The error on the part of both respondent judge and social worker is thus all too evident. Pursuant to Circular No. 12, the proper course that respondent judge should have taken was to notify the DSWD at the outset about the commencement of Special Proceeding No. 5830 so that the corresponding case study could have been accordingly conducted by said department which undoubtedly has the necessary competence, more than that possessed by the court social welfare officer, to make the proper recommendation. Moreover, respondent judge should never have merely presumed that it was routinary for the social welfare officer to coordinate with the DSWD regarding the adoption proceedings. It was his duty to exercise caution and to see to it that such coordination was observed in the adoption proceedings, together with all the other requirements of the law.

By respondent’s failure to do so, he may well have wittingly or unwittingly placed in jeopardy the welfare and future of the child whose adoption was under consideration. Adoption, after all, is in a large measure a legal device by which a better future may be accorded an unfortunate child like Zhedell Bernardo Ibea in this case. Treading on equally sensitive legal terrain, the social welfare officer concerned, respondent Elma P. Vedaña, arrogated unto herself a matter that pertained exclusively to the DSWD, her task being to coordinate with the DSWD in the preparation and submission of the relevant case study reports, and not to make the same and recommend by herself the facts on which the court was to act.

The Code of Judicial Conduct requires that a magistrate should be the embodiment of, among other desirable characteristics, judicial competence.[5] It need not be stressed here that among the prime duties to which a judge of the law must ever be faithful is that of being abreast with the law and jurisprudence, since, as has so often been advanced, the administration of justice requires the continuous study of law and jurisprudence.[6] Respondent judge has obviously not been able to achieve the level of this expectation.

In like manner, respondent Elma P. Vedaña has imprudently acted beyond the bounds and strictures of her duties as a Social Welfare Officer II of the Regional Trial Court. As an employee of a court of justice, she should have been well aware not only of the scope of her duties and responsibilities but that she should have likewise been familiar with current laws, rules and regulations pertinent to her position as such social welfare officer. By her misfeasance, she has compromised the prescribed process in the administration of justice in proceedings such as the one under consideration.

We are, however, persuaded that respondent judge acted in good faith when he stated in his decision that the DSWD submitted the required reports to his court through respondent Vedaña, presumably in the belief that it was standard procedure for the Social Welfare Officer II of a Regional Trial Court to do so in coordination with the DSWD. We also agree with the findings of the OCA that there is no evidence whatsoever that respondent Vedaña sought to obtain any amount from the adopting parents.
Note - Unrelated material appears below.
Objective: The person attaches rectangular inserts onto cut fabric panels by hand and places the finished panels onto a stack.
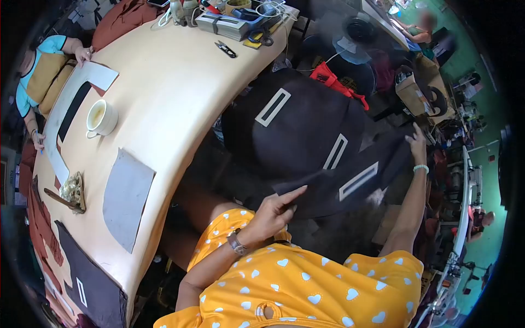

In fact, this is belied by the affidavit of the child’s natural mother, Loreta Ibea. We are, therefore, inclined to adopt a liberal view on the charges against respondents.

ACCORDINGLY, with a stern warning that a repetition of the same or similar acts in the future shall be dealt with more severely by this Court, respondent Judge Antonio M. Belen of the Regional Trial Court, Branch 38, of Lingayen, Pangasinan is hereby CENSURED for violating Article 33 of Presidential Decree No. 603 and Circular No. 12 of this Court; and respondent Elma P. Vedaña, Social Welfare Officer II of the Office of the Clerk of Court, Regional Trial Court of Lingayen, Pangasinan, is REPRIMANDED for violating Circular No. 12.
SO ORDERED.

Romero, Puno, and Mendoza, JJ., concur.
Torres, Jr., J., on leave.



[1] Rollo, 26-28; Annex “5”.

[2] Ibid., 2-4.

[3] Id., 6-8.

[4] Id., 31-34.

[5] Rule 1.01, Canon 1, Code of Judicial Conduct.

[6] Ting vs. Atal, A.M. MT-93-877, March 11, 1994, 231 SCRA 80.